Думал ли об этом Труп-Император, сидя на Троне в последние часы перед тем, как отдать приказ, обрекший его на вечную полужизнь?
— Думал ли ты в последние мгновения о том, верен ли был твой путь? — проговорил он вслух. — Понимал ли, что будешь вечно нависать над своими творениями, словно мрачная тень, из которой им не сбежать?
Нет, нет, это было бы совершенно не похоже на Императора Человечества. Он бы просто сделал выбор, веря, что его путь — единственно возможный.
— И я должен быть таким же, ведь без веры в себя возникают сомнения, а сомнения ведут к неудаче. — Пальцы сжались на маске, разломав ее на части. — Я буду продолжать, пока не завершу свой труд. А потом уйду. Я не стану душить их развитие, как это сделал ты. Когда они перестанут нуждаться во мне, я с радостью покину их, зная, что оставил наследие, которое переживет вечность. Пусть Галактика сгорит, ведь мои дети будут править тем, что воспрянет из пепла. — Он смахнул осколки. — Но не сегодня. Еще нет.

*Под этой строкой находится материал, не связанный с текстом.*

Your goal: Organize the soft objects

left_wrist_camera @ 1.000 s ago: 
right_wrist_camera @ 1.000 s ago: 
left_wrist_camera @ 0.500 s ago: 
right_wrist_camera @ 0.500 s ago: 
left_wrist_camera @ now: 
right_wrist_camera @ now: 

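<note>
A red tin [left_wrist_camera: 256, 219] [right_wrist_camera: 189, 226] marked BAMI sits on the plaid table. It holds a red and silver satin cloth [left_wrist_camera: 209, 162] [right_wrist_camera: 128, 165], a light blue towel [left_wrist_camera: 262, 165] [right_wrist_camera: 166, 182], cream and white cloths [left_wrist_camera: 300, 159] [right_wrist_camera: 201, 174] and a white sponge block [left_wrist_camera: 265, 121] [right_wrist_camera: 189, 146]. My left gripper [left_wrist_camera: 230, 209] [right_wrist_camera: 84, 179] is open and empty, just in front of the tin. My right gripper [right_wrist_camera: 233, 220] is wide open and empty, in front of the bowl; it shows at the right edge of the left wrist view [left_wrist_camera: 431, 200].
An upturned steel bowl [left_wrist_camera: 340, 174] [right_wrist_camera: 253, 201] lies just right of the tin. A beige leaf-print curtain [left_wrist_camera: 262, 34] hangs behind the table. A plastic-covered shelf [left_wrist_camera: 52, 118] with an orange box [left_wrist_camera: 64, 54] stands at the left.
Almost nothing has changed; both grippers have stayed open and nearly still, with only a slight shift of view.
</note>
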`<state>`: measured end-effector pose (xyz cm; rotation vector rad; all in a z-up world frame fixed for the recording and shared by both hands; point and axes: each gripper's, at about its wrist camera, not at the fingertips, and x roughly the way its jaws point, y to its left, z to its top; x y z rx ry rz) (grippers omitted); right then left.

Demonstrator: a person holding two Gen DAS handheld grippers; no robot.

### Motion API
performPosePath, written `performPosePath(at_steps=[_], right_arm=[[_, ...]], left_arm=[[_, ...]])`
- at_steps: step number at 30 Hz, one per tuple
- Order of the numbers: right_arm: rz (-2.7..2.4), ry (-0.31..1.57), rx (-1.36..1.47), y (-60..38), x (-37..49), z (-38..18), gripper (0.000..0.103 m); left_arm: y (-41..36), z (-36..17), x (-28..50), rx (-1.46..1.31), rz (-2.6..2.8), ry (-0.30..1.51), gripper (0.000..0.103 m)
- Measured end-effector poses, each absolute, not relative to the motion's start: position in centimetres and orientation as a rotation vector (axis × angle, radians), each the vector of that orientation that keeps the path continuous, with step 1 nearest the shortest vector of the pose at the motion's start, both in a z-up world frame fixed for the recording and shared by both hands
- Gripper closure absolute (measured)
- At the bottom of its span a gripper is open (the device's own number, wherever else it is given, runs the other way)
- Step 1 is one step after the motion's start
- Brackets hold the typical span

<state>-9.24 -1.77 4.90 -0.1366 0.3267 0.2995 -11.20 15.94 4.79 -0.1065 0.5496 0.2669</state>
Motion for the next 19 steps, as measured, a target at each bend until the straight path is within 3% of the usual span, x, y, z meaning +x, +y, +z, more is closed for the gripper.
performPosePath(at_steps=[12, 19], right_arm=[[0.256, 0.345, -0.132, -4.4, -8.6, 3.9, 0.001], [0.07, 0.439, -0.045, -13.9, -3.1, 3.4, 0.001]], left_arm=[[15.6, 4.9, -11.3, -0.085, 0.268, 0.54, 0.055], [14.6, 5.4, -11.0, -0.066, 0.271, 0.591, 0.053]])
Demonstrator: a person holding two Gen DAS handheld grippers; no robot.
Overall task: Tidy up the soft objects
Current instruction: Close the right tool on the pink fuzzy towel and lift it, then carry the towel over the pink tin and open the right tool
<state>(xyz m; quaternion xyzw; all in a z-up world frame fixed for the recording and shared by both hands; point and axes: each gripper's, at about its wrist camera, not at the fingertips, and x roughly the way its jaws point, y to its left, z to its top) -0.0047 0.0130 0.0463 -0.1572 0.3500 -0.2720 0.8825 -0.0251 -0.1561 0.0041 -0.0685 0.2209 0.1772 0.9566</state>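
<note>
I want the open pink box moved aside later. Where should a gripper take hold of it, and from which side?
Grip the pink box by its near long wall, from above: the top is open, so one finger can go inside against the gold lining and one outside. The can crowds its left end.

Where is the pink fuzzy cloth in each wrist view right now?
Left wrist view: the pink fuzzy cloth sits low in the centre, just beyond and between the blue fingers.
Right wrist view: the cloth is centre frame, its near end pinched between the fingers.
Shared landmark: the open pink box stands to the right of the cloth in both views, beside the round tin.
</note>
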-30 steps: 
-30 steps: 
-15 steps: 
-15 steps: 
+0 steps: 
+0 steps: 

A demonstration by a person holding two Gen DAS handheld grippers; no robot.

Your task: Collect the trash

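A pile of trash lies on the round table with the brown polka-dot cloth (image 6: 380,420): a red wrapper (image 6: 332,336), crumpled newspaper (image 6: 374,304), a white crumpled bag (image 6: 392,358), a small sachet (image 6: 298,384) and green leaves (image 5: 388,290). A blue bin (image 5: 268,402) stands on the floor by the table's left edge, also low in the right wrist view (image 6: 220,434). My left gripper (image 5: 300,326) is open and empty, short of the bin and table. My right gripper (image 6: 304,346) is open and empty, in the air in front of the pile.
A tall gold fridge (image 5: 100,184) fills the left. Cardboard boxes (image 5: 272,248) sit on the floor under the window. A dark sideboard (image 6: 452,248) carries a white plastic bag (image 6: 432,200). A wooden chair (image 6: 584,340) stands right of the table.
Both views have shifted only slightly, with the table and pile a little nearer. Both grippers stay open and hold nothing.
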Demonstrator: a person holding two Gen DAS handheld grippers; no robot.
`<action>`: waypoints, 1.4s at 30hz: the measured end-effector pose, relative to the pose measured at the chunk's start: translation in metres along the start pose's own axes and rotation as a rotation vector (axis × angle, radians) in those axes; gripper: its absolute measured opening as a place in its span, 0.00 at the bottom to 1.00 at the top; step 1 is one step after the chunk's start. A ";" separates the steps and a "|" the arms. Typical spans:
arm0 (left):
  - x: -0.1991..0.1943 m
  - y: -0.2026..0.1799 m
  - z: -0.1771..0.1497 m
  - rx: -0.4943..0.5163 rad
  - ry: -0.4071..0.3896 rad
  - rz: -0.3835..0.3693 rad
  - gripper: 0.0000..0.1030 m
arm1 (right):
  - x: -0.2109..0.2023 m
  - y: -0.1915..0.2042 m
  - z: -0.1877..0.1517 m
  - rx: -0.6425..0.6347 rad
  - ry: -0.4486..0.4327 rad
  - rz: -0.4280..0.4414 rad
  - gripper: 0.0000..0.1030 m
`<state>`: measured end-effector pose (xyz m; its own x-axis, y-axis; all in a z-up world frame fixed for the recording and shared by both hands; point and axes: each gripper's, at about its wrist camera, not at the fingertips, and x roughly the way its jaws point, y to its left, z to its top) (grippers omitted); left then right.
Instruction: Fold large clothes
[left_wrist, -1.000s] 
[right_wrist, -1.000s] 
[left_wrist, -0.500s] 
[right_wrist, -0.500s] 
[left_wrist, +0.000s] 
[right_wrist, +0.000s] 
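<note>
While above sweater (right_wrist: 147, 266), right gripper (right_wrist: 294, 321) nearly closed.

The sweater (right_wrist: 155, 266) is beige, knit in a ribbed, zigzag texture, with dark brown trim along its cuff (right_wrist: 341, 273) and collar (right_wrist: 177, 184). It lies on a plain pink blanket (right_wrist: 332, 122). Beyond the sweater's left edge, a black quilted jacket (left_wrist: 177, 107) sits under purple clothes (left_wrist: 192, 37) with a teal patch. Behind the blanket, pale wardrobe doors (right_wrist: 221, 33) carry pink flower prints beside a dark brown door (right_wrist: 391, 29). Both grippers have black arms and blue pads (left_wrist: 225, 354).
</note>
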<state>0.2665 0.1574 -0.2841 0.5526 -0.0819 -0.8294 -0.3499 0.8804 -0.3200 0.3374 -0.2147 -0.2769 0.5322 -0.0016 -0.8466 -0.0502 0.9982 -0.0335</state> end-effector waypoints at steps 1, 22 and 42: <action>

Смотровая площадка на корме вторила звукам совершенства — возвышенному хору голосов, слившихся в песне экстаза и боли. То был трубный зов охотников на тропе, идущих по следу самой неуловимой добычи. А XII миллениал составляли поистине умелые охотники. Их бывший командир, Касперос Тельмар, Блистательный Король в Радостном Отдохновении, поставил их на тропу, и они продолжали следовать ей даже после его смерти.
Многие из них сейчас занимали «бухту» — ангарный отсек, где собственными путями шли к совершенству. В конце концов, им больше некуда было пойти, поскольку их угодья ограничили на время путешествия новые хозяева «Везалия». Большинство пребывало в счастливой беспечности и не замечало своего заключения, ведь привычное положение дел почти не изменилось. Иные же, кто был не так весел, строили заговоры против тех, кто лишил их свободы.
Савона вышагивала вдоль верхнего причала, кипя от негодования, а за ней, как всегда, плелся Беллеф. Руки у нее чесались из-за отсутствия оружия — в данный момент она ничего так не хотела, как заявить о своем превосходстве над этими новичками, но такой возможности ей не дали. Как будто она не стоила их времени. Подумав об этом, Савона оскалила клыки. Так было и оставалось всегда, с самого первого часа, как она вступила в легион.
Когда-то она восхищалась ими — они казались ей вершиной мироздания. Ангелами, сошедшими с небес в образе людей. Когда они пришли в ее маленький агромир в поисках рабов и припасов, она отправилась с ними по доброй воле, словно невеста — в измазанном кровью платье из кожи своей же семьи. Она принесла в жертву сердца родных и стала служанкой легиона, который забыл, для чего это вообще нужно. Она носила золотой шейный обруч и испытывала боль и наслаждение — столько наслаждения и боли, что одно переходило в другое, пока она не перестала их различать.